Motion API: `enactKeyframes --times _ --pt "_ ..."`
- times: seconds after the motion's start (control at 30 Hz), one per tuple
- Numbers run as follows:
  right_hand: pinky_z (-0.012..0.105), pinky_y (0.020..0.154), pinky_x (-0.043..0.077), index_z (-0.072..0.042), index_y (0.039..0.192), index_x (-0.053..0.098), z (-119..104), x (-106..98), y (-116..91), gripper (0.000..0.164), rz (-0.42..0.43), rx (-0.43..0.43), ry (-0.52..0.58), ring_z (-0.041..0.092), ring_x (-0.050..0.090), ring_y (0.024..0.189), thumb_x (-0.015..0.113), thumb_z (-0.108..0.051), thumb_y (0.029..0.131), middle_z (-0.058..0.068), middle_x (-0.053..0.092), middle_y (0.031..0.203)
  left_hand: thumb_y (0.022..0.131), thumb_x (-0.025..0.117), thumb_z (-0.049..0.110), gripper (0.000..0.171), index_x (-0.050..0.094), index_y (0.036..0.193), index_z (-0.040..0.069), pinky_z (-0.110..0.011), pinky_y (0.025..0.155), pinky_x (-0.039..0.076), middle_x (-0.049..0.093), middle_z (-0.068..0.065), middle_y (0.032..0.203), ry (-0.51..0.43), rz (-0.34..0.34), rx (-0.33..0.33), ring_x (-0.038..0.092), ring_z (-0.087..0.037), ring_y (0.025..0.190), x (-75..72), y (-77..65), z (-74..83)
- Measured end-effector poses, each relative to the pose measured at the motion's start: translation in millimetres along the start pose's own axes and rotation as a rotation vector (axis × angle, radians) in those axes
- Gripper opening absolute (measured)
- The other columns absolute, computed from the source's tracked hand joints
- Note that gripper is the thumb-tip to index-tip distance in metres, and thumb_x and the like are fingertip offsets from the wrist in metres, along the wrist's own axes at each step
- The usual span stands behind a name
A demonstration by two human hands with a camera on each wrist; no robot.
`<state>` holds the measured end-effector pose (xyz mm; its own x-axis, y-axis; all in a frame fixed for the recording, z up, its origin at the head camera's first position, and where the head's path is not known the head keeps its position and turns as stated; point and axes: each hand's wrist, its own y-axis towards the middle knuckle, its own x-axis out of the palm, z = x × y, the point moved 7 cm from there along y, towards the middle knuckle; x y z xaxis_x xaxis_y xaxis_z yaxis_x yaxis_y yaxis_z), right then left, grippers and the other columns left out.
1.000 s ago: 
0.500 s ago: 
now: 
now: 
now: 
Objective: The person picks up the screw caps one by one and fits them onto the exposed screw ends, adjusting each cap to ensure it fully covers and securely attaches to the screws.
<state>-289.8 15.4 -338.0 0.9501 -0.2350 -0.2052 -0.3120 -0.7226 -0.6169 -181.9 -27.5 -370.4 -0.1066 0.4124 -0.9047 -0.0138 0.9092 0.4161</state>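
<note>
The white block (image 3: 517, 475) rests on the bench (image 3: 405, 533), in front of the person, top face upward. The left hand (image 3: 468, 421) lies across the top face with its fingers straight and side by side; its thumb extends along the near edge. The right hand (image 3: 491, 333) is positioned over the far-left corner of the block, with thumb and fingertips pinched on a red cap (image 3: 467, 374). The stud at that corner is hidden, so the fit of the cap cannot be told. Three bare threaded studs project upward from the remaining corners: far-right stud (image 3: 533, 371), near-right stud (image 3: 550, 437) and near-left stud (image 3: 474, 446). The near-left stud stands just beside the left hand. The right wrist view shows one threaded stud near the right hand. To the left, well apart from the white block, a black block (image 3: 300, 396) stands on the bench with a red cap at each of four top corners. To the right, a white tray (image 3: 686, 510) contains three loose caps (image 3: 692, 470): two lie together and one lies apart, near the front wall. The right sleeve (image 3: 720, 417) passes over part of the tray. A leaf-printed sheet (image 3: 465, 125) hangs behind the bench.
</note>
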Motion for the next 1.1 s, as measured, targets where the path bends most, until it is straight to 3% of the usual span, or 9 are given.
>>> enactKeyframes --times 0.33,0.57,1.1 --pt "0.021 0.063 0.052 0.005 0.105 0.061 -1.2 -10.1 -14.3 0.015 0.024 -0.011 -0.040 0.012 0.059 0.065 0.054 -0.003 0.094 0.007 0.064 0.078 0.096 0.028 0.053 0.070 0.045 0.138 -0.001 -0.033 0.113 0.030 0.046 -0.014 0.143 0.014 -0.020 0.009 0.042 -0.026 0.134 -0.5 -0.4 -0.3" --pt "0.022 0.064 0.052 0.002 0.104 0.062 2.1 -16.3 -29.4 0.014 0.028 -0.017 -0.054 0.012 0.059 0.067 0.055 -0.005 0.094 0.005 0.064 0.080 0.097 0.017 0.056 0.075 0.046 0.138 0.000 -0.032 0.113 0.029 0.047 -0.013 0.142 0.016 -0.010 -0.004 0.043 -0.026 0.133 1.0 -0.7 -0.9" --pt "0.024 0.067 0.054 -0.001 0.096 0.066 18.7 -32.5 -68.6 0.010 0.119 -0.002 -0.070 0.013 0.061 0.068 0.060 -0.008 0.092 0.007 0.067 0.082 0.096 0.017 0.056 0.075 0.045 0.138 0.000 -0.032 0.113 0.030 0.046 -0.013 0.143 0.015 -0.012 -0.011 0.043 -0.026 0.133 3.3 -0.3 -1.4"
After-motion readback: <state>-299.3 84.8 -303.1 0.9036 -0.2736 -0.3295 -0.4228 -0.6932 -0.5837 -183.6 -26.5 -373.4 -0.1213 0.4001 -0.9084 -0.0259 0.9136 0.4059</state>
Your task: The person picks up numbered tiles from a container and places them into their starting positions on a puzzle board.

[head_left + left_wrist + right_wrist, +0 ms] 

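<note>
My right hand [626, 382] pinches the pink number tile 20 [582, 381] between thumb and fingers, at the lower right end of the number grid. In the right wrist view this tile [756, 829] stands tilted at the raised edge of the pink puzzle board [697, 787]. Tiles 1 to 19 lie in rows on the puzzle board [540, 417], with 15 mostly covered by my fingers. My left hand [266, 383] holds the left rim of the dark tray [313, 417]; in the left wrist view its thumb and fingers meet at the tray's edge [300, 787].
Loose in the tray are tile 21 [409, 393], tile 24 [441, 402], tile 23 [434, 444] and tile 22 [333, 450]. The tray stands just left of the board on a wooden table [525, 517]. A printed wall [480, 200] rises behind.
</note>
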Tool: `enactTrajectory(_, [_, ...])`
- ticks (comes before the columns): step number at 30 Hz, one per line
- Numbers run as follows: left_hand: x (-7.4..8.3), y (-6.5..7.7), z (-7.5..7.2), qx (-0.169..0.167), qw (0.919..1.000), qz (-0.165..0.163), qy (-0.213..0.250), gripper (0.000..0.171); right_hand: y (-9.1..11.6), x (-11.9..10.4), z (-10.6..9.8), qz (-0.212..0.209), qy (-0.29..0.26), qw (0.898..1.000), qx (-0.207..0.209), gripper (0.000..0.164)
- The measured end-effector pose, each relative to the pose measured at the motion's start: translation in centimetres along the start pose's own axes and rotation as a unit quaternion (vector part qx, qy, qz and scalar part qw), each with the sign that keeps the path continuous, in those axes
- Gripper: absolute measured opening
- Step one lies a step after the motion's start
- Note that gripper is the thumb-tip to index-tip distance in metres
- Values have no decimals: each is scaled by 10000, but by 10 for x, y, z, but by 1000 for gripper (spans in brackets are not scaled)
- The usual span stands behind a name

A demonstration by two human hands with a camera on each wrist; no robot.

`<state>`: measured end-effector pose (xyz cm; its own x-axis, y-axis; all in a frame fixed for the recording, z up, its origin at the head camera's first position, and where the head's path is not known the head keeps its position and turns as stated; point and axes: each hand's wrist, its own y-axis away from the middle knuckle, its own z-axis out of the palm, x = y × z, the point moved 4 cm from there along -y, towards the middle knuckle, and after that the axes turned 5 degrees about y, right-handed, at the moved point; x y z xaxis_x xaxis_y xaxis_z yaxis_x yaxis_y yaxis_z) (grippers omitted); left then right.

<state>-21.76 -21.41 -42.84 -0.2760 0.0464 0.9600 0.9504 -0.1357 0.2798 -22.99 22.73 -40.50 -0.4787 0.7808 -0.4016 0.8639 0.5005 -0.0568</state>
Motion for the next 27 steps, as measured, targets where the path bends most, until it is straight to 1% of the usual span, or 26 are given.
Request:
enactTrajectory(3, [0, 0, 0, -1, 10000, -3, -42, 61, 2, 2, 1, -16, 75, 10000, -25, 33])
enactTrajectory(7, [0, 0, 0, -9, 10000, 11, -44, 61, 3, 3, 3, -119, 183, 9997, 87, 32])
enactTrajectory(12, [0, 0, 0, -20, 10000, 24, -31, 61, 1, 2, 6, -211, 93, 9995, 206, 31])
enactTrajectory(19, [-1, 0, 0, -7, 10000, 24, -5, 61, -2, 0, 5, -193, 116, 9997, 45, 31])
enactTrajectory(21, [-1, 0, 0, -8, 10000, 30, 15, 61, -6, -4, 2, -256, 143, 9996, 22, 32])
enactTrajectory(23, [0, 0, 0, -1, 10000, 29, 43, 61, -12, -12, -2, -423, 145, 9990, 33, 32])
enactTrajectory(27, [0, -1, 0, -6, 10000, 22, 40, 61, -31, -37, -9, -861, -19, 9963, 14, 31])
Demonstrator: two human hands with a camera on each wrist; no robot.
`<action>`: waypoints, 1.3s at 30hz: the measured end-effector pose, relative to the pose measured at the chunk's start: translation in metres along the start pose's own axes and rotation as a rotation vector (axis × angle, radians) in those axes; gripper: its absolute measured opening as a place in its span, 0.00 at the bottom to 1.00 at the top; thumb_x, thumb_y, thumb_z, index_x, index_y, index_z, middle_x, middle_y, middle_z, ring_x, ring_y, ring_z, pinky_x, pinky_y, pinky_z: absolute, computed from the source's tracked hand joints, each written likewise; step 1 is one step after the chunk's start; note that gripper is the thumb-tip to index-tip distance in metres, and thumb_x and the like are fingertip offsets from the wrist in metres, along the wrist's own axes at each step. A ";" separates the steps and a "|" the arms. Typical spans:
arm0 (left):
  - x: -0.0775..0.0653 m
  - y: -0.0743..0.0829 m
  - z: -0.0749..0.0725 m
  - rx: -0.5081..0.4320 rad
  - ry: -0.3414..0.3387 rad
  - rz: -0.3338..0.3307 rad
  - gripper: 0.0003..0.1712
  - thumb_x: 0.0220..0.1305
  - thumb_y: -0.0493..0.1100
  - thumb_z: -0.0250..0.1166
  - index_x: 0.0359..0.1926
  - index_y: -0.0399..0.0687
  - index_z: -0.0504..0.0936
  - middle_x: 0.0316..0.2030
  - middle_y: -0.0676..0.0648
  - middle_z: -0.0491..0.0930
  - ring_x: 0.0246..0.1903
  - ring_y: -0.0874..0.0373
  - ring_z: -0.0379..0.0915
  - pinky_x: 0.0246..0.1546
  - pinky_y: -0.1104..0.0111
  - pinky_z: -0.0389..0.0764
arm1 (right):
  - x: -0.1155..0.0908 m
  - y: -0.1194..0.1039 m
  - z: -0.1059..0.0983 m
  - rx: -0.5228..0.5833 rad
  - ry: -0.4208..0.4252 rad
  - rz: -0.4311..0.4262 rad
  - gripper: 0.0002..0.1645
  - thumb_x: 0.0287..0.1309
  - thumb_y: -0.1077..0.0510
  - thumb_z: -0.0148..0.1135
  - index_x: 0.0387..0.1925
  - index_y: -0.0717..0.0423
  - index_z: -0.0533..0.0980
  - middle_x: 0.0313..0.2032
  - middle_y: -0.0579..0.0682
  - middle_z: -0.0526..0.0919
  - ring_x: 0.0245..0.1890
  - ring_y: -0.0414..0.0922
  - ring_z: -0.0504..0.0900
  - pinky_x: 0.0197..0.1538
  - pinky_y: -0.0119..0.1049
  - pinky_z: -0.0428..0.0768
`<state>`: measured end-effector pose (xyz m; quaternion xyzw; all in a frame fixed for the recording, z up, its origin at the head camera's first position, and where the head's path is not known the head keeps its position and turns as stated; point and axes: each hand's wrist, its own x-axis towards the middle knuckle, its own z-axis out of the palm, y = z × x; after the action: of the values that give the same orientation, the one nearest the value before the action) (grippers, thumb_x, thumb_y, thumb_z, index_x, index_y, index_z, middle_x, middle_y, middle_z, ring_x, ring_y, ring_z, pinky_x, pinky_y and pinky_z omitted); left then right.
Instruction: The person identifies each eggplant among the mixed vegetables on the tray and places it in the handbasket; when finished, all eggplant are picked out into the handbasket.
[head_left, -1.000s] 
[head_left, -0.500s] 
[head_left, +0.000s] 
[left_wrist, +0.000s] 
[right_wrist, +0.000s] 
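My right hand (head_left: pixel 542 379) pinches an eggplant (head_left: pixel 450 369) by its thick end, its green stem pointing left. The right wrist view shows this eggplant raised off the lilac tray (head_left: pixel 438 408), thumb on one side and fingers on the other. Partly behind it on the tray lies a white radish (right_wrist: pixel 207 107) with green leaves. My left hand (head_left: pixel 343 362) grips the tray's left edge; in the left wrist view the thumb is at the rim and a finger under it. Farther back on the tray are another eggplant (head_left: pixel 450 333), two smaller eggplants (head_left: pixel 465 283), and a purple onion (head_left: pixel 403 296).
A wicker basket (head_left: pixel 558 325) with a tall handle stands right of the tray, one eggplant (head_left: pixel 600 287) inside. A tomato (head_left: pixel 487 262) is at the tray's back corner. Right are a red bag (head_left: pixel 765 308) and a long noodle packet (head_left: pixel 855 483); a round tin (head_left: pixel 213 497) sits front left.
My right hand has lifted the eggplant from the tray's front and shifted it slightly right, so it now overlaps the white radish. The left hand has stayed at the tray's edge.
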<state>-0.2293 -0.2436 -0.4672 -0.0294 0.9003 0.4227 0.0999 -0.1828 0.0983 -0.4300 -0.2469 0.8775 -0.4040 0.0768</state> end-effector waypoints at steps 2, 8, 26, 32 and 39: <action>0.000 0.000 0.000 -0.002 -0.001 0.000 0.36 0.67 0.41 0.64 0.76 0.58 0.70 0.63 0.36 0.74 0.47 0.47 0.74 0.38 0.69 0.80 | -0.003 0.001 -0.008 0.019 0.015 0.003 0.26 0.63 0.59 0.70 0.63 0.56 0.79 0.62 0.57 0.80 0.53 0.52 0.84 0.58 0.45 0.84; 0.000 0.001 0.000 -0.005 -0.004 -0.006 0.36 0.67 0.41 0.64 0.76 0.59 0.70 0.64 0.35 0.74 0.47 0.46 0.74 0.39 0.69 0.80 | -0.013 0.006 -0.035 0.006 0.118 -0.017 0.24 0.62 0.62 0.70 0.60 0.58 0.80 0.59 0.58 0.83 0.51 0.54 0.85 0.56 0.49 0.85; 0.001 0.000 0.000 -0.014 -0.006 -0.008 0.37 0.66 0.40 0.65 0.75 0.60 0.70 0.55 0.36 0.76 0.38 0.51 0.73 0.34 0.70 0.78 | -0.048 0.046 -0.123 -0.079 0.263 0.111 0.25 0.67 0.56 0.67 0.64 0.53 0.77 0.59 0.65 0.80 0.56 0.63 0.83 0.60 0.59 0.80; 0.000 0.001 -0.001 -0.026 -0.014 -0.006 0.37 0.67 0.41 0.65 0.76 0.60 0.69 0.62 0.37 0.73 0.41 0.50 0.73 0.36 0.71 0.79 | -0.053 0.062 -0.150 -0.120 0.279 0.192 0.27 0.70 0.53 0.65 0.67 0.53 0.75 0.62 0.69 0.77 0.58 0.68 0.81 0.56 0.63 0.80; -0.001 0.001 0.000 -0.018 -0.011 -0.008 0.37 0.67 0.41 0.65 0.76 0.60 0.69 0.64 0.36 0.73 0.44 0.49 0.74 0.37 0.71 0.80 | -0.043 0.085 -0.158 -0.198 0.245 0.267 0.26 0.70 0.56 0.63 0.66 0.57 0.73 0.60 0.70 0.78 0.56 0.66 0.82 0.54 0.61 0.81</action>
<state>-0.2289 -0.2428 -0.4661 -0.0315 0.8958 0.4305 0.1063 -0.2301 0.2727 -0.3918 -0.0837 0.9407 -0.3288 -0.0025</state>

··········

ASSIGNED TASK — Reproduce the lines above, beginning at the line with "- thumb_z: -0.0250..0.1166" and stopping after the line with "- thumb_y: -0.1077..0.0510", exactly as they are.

EXPECTED ANSWER —
  - thumb_z: -0.0250..0.1166
  - index_x: 0.0359..0.1926
  - index_y: -0.0399..0.0687
  - index_z: -0.0504..0.0936
  - middle_x: 0.0316..0.2030
  - middle_y: -0.0676..0.0648
  - middle_z: -0.0491..0.0930
  - ring_x: 0.0246..0.1903
  - ring_y: -0.0874..0.0373
  - ring_z: -0.0379..0.0915
  - pinky_x: 0.0246..0.1546
  - pinky_y: -0.1104..0.0111
  - pinky_z: -0.0389..0.0764
arm1 (right):
  - x: -0.1155..0.0908 m
  - y: -0.1194..0.1039 m
  - z: -0.1059..0.0983 m
  - rx: -0.5228..0.5833 rad
  - ry: -0.4208..0.4252 rad
  - rz: -0.4311..0.4262 rad
  - gripper: 0.0002..0.1645
  - thumb_x: 0.0287..0.1309
  - thumb_y: -0.1077..0.0510

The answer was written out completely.